**Aim of the exercise**
Transcribe exactly the line containing "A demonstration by" plus every later line in the data.

- Opening Delimiter -

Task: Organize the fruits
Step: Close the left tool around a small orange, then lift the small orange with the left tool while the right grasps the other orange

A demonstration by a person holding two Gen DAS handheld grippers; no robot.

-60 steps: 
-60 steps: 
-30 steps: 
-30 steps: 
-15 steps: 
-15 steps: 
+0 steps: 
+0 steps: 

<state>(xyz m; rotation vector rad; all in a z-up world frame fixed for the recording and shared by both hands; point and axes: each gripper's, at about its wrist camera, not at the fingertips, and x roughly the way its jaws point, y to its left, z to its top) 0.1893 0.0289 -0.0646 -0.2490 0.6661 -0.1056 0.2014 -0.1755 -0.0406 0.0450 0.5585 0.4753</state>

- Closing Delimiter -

**Solution for this exercise**
A demonstration by a person holding two Gen DAS handheld grippers; no robot.

-60 steps: 
-60 steps: 
-30 steps: 
-30 steps: 
-15 steps: 
-15 steps: 
+0 steps: 
+0 steps: 

<state>(xyz m; rotation vector rad; all in a z-up world frame fixed for the recording and shared by both hands; point and axes: each gripper's, at about its wrist camera, not at the fingertips, and x roughly the way its jaws point, y to its left, z to its top) 0.1893 0.0289 -0.0646 -0.2490 0.6661 -0.1056 0.2014 -0.1755 -0.0406 0.0450 0.5585 0.4753</state>

This answer has no further content.